> YOUR INSTRUCTIONS:
Please print every record exactly as it stands, leaving out the pictures.

Start of RECORDS FOR THE EXERCISE

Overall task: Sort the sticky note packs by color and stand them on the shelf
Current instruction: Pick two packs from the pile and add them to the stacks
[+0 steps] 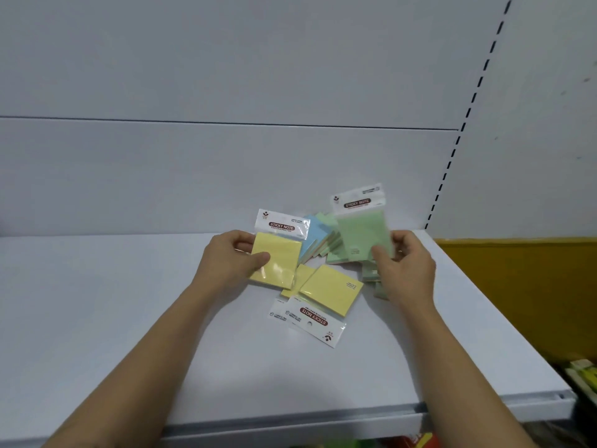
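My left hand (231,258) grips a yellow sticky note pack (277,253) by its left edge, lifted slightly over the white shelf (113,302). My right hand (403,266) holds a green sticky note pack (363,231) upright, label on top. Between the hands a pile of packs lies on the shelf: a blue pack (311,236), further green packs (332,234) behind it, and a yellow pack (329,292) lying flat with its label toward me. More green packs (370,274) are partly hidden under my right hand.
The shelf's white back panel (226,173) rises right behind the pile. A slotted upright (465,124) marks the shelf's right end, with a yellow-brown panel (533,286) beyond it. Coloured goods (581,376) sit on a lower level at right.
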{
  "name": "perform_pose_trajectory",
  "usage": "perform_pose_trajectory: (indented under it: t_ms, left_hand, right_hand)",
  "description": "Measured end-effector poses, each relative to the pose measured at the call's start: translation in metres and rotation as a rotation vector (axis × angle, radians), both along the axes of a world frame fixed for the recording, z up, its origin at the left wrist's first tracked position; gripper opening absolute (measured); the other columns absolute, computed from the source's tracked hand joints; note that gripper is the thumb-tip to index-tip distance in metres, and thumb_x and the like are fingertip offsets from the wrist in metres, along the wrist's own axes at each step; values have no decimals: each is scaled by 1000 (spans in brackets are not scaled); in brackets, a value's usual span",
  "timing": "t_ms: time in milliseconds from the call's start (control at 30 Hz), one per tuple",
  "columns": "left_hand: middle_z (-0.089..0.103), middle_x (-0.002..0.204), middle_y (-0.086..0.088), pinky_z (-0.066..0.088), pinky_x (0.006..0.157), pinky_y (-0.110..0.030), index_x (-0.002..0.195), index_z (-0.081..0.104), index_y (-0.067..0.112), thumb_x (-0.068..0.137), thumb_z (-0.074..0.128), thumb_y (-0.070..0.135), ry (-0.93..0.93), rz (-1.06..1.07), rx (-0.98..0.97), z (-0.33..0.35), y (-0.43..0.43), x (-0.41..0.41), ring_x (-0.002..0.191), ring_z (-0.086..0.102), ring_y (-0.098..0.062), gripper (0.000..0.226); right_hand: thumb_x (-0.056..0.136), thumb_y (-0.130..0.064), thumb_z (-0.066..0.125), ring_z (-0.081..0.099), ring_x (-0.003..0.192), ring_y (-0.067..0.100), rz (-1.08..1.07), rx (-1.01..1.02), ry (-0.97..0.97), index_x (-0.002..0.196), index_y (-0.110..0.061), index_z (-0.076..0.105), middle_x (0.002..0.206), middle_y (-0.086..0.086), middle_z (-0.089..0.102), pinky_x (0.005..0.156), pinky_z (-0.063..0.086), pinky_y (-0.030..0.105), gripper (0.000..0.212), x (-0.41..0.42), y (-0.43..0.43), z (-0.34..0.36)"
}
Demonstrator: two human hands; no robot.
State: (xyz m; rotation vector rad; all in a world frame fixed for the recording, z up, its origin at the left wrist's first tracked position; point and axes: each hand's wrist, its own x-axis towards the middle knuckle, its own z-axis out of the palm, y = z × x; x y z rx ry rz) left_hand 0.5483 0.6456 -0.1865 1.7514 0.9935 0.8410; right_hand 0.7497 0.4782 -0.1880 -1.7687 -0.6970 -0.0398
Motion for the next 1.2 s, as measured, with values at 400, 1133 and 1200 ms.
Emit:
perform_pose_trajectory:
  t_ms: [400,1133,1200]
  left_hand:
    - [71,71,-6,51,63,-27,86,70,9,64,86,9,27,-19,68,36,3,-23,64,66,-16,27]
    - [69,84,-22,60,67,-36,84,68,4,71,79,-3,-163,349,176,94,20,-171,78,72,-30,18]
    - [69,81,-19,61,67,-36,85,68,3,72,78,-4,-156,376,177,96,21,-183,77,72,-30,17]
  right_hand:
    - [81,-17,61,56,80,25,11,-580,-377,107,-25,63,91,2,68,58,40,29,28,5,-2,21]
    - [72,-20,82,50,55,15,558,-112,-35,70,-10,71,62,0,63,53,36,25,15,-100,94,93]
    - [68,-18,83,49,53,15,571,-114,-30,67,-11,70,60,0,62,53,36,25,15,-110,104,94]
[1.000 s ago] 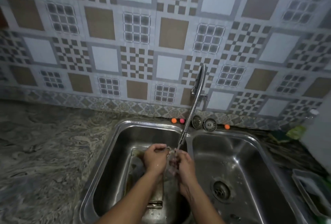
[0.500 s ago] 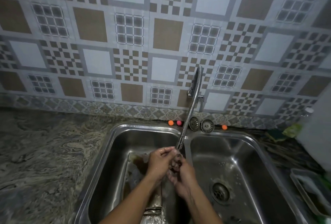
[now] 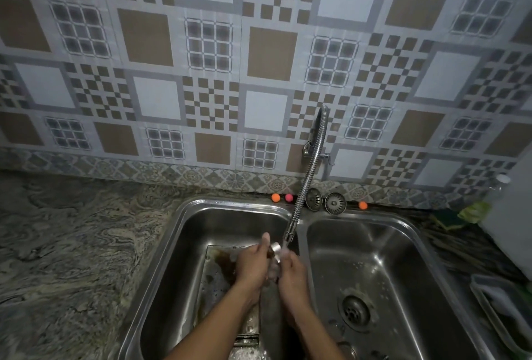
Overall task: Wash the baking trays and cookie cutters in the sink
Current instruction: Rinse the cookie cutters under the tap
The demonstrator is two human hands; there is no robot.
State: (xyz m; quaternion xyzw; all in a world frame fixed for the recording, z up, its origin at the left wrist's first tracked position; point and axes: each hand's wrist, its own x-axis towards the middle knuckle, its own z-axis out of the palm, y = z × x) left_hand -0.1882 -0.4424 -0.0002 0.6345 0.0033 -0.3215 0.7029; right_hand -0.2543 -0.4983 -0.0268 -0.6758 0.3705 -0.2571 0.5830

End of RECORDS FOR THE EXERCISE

> EXERCISE RESPONSE:
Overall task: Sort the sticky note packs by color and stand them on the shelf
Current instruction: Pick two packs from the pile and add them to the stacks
[+0 steps] 
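My left hand (231,258) grips a yellow sticky note pack (277,253) by its left edge, lifted slightly over the white shelf (113,302). My right hand (403,266) holds a green sticky note pack (363,231) upright, label on top. Between the hands a pile of packs lies on the shelf: a blue pack (311,236), further green packs (332,234) behind it, and a yellow pack (329,292) lying flat with its label toward me. More green packs (370,274) are partly hidden under my right hand.
The shelf's white back panel (226,173) rises right behind the pile. A slotted upright (465,124) marks the shelf's right end, with a yellow-brown panel (533,286) beyond it. Coloured goods (581,376) sit on a lower level at right.
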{
  "name": "perform_pose_trajectory",
  "usage": "perform_pose_trajectory: (indented under it: t_ms, left_hand, right_hand)",
  "description": "Measured end-effector poses, each relative to the pose measured at the call's start: translation in metres and rotation as a rotation vector (axis × angle, radians), both along the axes of a world frame fixed for the recording, z up, its origin at the left wrist's first tracked position; gripper opening absolute (measured); the other columns absolute, computed from the source's tracked hand joints; note that gripper is the thumb-tip to index-tip distance in metres, and thumb_x and the like are fingertip offsets from the wrist in metres, along the wrist's own axes at each step; values have no decimals: each is scaled by 1000 (spans in brackets are not scaled); in brackets, a value's usual span",
  "timing": "t_ms: time in milliseconds from the call's start (control at 30 Hz), one per tuple",
  "columns": "left_hand: middle_z (-0.089..0.103), middle_x (-0.002..0.204), middle_y (-0.086..0.088), pinky_z (-0.066..0.088), pinky_x (0.006..0.157), pinky_y (-0.110..0.030), index_x (-0.002..0.195), index_z (-0.081..0.104), index_y (-0.067..0.112), thumb_x (-0.068..0.137), thumb_z (-0.074..0.128), thumb_y (-0.070..0.135), ry (-0.93..0.93), rz (-1.06..1.07), rx (-0.98..0.97), z (-0.33..0.35), y (-0.43..0.43), x (-0.41..0.41), ring_x (-0.002..0.191), ring_z (-0.086..0.102), ring_y (-0.098..0.062), gripper (0.000..0.226); right_hand: thumb_x (-0.056..0.136), thumb_y (-0.130..0.064), thumb_z (-0.066..0.125), ring_z (-0.081..0.099), ring_x (-0.003..0.192), ring_y (-0.067..0.100), rz (-1.08..1.07), rx (-1.01..1.02), ry (-0.97..0.97), index_x (-0.002..0.196), index_y (-0.110..0.061), index_z (-0.076..0.105), middle_x (0.002..0.206), middle_y (-0.086..0.086), middle_z (-0.089..0.102), pinky_x (0.005..0.156), pinky_z (-0.063..0.086), pinky_y (-0.030..0.105), gripper (0.000..0.212), x (-0.41..0.42), y (-0.43..0.43), z (-0.34..0.36)"
}
Demonstrator: two human hands; no robot.
State: (xyz m; rotation vector rad; all in a world frame fixed for the recording, z up, its origin at the left wrist's first tracked position; point and axes: each hand's wrist, its own x-axis towards the middle knuckle, its own z-axis out of the palm, y = z × x; x y z rx ry rz) left_hand 0.5483 0.6456 -0.1865 1.7514 0.9935 0.8410; right_hand 0.7497 0.4782 -0.1880 -1.7687 -0.6970 -0.0398
Motion for the next 1.2 s, as measured, with values at 400, 1133 and 1200 ms.
Emit:
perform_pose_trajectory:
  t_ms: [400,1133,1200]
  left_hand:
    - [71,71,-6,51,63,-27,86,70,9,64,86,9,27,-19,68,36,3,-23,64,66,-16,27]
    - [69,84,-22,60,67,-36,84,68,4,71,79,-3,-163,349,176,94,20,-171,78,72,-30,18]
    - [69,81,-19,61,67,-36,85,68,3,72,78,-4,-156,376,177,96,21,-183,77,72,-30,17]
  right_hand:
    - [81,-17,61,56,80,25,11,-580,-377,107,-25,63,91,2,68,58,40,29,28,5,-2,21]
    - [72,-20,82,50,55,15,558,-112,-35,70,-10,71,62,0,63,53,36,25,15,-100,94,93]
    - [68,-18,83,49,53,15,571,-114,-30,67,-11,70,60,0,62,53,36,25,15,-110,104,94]
[1.000 s ago] 
[0.500 s ago] 
[now] 
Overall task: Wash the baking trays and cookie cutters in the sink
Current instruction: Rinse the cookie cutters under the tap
The demonstrator is two human hands; there is no robot.
State: (xyz m; quaternion xyzw; all in a world frame fixed for the recording, z up, its origin at the left wrist's first tracked position; point and axes: each hand's wrist, its own x-axis towards the middle knuckle, its own z-axis out of the palm, y = z × x) left_hand -0.1882 -0.4424 -0.0002 0.6345 0.0033 -0.3215 0.7029; right_hand -0.2543 -0.4983 -0.0268 -0.6758 0.3705 -0.2571 0.5830

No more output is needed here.